Doctrinal issues that are raised in 2 Maccabees include:
Prayer for the dead and sacrificial offerings, both to free the dead from sin
Merits of the martyrs
Intercession of the saints (15:11–17) (at least as seen from a Christian viewpoint); the New American Bible comments on verse 14 “Jeremiah’s prayer in heaven has been taken in the Roman Catholic tradition as a biblical witness to the intercession of the saints”
Resurrection of the dead
Specific mention of creation ex nihilo (II Maccabees 7:28)

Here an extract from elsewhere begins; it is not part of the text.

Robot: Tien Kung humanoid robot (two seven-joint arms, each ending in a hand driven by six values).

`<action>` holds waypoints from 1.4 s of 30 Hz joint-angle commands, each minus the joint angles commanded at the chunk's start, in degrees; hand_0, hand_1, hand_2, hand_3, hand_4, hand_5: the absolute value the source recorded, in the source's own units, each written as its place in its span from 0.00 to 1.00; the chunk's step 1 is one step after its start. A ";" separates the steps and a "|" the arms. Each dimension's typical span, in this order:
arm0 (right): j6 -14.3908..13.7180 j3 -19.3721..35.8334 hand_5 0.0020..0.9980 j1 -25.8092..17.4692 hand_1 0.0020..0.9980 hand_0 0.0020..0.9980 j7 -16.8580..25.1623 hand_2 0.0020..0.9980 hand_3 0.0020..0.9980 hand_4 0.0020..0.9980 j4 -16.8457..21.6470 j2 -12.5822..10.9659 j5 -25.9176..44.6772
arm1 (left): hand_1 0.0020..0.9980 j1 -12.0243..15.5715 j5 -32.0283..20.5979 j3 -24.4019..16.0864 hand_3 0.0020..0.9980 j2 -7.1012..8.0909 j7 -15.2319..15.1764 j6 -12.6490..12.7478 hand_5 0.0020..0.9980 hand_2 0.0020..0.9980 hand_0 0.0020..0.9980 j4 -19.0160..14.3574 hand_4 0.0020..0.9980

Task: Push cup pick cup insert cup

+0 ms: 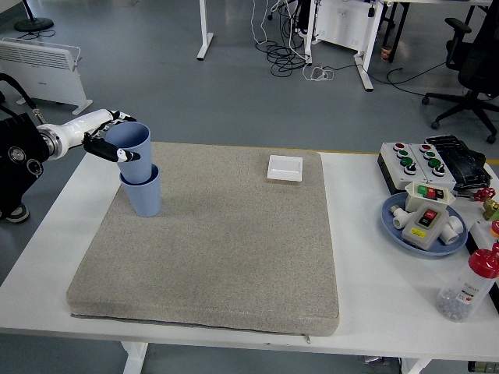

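Sitting at the right end of the white surface (366, 257), a clear bottle with a red cap (468, 284) stands just in front of a blue plate (392, 222) that carries a grey button box and white fittings. Farther back on the grey mat (218, 241), at its left side, a blue lower cup (143, 193) stands upright with the upper cup (132, 152) partly nested in its mouth. The left hand (109, 140) has its fingers wrapped around that upper cup, and a small white square dish (284, 167) lies at the mat's far edge.

A white table (366, 257) stands on a grey floor (195, 93) crossed by a yellow line (58, 140). Beyond it, desk legs (204, 31) rise over tangled cables (292, 58); a white radiator (43, 66) sits far left, a black office chair (475, 70) far right.
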 joint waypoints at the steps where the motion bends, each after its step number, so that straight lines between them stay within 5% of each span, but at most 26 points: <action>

In particular, the long descriptions of the martyrdoms of Eleazar and of a mother with her seven sons (2 Macc 6:18–7:42) caught the imagination of medieval Christians. Several churches are dedicated to the “Maccabeean martyrs”, and they are among the few pre-Christian figures to appear on the Catholic calendar of saints’ days (that number is considerably higher in the Eastern Orthodox churches’ calendars, where they also appear). The book is considered the first model of the medieval stories of the martyrs.
Catholic apologist Jimmy Akin examines Hebrews 11:35 (“Some were tortured, refusing to accept release, that they might rise again to a better life”) and notes that this hope of eternal life after torture is not found anywhere in the Protocanonicals of the Old Testament, but is found in 2 Maccabees 7.
Catholics and Orthodox regard 2 Maccabees as canonical. Jews and Protestants do not. 1 and 2 Maccabees appear in manuscripts of the Septuagint along with (in some copies) 3 and 4 Maccabees and Psalm 151. The Codex Vaticanus lacks 1 and 2 Maccabees (but includes 1 Esdras) which Codex Sinaiticus includes along with 4 Maccabees (but omits Baruch), which evidences a lack of uniformity in the lists of books in early manuscripts of the Septuagint. Neither 1st nor 2nd Maccabees were found among the Dead Sea Scrolls.
In Jamnia c 90, according to one theory now largely discredited, rabbis endorsed a narrower canon, excluding deuterocanonical works such as 2 Maccabees. This had little immediate impact on Christians, however, since most Christians did not know Hebrew and were familiar with the Hebrew Bible through the Greek Septuagint text from hellenistic Jews, although some researchers believe that under Christian auspices the books known to Protestants and Jews as apocryphal and to Roman Catholics as deuterocanonical were added to the Septuagint. In addition, the canonical status of deuterocanonical books was disputed among some notable scholars from early on and into the Council of Trent, which first definitively settled the matter of the OT Canon on 8 April 1546, after the death of Martin Luther.
Although 2 Maccabees was included by Luther and other early reformers in their Bibles, they were rejected as being on the same level as canonical writings. Martin Luther said: “I am so great an enemy to the second book of the Maccabees, and to Esther, that I wish they had not come to us at all, for they have too many heathen unnaturalities.”
Other evangelical writers have been more positive towards the book: twentieth century author James B. Jordan, for example, argues that while 1 Maccabees “was written to try and show the Maccabean usurpers as true heirs of David and as true High Priests” and is a “wicked book,” a “far more accurate picture of the situation is given in 2 Maccabees.”